• Task details: Which lines have the string "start"? Copy all of them from the entries below.

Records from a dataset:
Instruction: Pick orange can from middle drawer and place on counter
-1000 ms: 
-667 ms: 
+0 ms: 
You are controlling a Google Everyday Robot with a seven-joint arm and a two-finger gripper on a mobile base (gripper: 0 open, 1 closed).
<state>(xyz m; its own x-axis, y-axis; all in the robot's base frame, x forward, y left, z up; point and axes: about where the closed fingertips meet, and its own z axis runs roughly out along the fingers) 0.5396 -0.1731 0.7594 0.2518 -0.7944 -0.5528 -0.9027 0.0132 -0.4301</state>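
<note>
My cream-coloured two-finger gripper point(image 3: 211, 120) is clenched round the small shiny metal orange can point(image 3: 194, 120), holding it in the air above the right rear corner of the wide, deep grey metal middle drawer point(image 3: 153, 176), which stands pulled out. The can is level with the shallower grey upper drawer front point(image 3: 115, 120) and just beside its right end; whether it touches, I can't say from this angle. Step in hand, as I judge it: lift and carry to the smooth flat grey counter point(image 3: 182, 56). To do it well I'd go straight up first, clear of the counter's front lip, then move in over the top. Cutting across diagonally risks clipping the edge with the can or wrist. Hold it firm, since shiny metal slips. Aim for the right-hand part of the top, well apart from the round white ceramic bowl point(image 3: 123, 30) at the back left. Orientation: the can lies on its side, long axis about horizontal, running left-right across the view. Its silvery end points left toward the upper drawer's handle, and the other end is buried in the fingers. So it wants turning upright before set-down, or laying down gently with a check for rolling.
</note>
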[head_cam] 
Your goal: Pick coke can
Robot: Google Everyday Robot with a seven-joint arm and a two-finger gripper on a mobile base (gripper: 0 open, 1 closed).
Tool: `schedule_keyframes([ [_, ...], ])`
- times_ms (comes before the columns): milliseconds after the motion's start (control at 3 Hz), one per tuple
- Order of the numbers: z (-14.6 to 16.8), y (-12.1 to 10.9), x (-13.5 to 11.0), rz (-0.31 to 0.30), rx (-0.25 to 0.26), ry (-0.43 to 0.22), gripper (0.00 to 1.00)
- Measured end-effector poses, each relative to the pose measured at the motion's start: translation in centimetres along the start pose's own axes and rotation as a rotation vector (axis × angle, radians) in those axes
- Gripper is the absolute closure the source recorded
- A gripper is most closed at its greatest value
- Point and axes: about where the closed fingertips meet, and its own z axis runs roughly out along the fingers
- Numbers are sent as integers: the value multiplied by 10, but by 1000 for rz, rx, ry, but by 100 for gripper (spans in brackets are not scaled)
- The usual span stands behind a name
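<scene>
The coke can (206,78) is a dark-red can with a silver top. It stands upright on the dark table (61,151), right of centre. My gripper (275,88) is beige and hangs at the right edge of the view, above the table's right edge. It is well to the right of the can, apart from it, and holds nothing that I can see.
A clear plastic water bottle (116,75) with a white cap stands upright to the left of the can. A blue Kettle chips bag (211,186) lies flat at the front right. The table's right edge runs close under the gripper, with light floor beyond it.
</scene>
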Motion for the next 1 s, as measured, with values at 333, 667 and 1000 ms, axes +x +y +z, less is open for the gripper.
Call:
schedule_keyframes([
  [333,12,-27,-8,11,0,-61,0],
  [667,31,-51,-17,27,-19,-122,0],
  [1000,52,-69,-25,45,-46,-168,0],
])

• Output for this task:
- times_ms (comes before the columns): milliseconds after the motion's start (control at 3 Hz), one per tuple
- Measured end-effector poses, each relative to the pose measured at the motion's start: translation in centimetres along the start pose's own axes and rotation as a rotation vector (axis × angle, radians) in those axes

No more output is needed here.